Doc Sportello ain’t a do-gooder, as one of the trailer lines for Inherent Vice sings, but he’s done good. Paul Thomas Anderson’s seventh movie doesn’t seem to match up with anything else he’s done, tempting though it may be to shove it in the same category with Boogie Nights simply because they’re both comedies. There’s a little Boogie in there, for sure – there’s also mid-’80s Leslie Nielsen zaniness, a bit of Robert Altman, a bit of early Guy Ritchie, a bit of everything. Joaquin Phoenix plays Doc, a sofa-riding P.I. suddenly embroiled in a kidnapping/murder case that’s way, way over his head. The moving parts of the case are as perplexing to Doc as those of the film proper might be to us, and when Doc gives up trying to make sense of it all is about the time we do the same.

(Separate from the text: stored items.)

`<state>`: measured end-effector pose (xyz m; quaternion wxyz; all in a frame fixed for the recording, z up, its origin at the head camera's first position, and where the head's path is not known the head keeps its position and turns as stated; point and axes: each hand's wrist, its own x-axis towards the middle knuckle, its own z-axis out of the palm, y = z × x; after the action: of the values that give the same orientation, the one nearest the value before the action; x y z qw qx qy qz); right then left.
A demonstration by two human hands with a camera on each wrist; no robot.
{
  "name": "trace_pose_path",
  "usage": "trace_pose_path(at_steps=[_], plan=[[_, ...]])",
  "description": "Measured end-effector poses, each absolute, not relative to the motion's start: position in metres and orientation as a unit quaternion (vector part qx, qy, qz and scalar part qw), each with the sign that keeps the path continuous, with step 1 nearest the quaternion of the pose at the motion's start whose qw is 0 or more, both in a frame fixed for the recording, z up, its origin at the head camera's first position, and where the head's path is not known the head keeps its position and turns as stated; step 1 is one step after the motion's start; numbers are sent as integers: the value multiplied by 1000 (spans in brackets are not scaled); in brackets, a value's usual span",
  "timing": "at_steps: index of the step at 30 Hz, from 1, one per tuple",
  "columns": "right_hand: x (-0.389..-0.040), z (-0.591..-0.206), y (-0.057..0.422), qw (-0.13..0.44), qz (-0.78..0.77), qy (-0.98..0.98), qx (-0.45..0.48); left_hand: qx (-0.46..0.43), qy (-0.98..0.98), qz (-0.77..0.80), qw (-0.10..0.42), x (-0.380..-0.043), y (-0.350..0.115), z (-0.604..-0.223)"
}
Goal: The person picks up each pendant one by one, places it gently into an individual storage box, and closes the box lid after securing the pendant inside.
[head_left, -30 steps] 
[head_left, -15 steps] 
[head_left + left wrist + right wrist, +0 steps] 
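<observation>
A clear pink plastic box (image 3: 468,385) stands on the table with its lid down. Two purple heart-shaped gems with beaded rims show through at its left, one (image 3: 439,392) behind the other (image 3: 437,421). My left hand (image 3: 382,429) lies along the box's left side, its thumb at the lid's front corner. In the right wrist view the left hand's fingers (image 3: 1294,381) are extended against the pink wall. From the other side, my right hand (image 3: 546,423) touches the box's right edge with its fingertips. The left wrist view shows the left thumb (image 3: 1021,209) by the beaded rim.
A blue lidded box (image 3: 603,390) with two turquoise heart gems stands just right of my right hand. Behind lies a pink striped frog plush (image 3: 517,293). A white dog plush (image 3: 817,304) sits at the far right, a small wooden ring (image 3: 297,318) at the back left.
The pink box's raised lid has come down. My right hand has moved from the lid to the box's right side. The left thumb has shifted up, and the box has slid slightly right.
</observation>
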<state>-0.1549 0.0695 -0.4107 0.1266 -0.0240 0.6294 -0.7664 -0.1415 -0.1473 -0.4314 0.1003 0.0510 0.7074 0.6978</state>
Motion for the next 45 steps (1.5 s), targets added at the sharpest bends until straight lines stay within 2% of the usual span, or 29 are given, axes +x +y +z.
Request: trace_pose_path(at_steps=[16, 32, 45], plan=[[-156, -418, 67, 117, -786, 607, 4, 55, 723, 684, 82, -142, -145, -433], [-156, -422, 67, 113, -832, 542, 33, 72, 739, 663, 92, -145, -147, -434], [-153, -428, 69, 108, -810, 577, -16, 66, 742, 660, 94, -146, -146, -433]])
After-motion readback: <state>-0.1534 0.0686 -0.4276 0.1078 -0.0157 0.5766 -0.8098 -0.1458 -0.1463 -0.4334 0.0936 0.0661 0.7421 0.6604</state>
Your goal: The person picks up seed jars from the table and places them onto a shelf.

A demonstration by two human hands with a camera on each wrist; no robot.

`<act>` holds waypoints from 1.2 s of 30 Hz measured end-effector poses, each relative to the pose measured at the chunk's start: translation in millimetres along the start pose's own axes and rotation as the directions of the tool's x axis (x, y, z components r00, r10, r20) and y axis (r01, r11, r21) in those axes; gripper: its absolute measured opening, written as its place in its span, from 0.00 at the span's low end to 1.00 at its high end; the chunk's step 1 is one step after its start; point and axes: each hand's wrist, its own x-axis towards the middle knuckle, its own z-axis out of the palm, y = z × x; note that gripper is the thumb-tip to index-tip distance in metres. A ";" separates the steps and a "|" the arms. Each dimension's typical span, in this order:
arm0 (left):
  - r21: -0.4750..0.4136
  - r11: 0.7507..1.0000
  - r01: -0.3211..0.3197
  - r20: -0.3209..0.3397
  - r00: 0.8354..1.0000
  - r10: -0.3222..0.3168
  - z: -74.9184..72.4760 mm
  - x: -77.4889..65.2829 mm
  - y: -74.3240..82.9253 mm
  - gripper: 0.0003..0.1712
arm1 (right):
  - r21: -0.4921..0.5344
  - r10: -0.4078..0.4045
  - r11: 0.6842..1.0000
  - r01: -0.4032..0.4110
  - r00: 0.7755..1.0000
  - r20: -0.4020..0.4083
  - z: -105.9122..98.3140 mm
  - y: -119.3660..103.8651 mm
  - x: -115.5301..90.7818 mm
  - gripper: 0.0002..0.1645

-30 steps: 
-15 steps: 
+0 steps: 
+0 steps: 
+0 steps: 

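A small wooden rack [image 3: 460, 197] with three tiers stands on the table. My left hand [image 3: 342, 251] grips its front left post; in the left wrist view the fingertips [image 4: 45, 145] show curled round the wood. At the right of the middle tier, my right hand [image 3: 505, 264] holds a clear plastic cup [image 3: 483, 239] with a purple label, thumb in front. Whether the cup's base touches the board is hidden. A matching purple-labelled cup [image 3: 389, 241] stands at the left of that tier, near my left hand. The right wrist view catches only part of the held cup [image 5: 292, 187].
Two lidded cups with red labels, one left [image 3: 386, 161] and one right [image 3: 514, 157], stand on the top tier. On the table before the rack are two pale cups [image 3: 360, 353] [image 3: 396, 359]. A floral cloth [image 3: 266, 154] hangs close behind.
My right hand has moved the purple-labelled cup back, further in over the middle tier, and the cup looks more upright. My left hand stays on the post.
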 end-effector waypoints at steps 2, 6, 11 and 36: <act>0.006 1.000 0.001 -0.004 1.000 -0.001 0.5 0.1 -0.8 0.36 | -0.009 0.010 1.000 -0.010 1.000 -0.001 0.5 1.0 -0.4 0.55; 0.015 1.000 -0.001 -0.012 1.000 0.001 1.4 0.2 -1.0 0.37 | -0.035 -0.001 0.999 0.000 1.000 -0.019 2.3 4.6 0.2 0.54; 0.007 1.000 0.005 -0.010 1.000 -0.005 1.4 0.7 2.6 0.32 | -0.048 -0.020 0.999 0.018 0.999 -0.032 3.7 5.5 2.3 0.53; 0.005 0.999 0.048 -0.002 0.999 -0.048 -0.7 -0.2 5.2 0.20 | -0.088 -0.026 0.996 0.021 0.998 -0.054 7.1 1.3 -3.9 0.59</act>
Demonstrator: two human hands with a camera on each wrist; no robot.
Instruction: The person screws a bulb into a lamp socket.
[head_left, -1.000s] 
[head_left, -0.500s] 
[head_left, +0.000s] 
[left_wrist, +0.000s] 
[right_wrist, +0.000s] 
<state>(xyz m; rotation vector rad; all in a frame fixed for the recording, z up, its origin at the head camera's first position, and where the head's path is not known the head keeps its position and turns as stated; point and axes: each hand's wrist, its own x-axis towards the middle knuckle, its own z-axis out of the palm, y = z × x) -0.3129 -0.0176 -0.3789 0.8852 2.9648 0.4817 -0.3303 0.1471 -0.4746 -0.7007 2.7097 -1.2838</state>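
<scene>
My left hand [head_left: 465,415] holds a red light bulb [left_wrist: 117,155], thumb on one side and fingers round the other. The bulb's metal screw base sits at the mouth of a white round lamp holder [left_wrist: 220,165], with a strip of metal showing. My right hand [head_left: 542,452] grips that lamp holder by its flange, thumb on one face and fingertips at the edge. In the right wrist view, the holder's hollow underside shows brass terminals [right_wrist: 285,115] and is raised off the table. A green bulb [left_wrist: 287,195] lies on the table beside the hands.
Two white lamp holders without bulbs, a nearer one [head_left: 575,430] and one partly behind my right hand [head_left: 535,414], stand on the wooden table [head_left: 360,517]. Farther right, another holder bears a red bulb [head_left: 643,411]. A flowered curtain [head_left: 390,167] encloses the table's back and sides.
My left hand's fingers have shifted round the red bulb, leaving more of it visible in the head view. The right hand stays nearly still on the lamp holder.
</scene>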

So, yeah: Inherent Vice has Jewish real estate moguls, ex-convicts, flat-topped cops, Japanese drug cartels, the Aryan Brotherhood, doped-up dentists, maritime lawyers and an increasingly large cross-section of people known from San Fran to San Diego with clear disdain or clear indifference as hippies. There are loan sharks, FBI agents, tenor sax players. There’s a big boat which might be called The Golden Fang, might not. How could these disparate agencies possibly be connected?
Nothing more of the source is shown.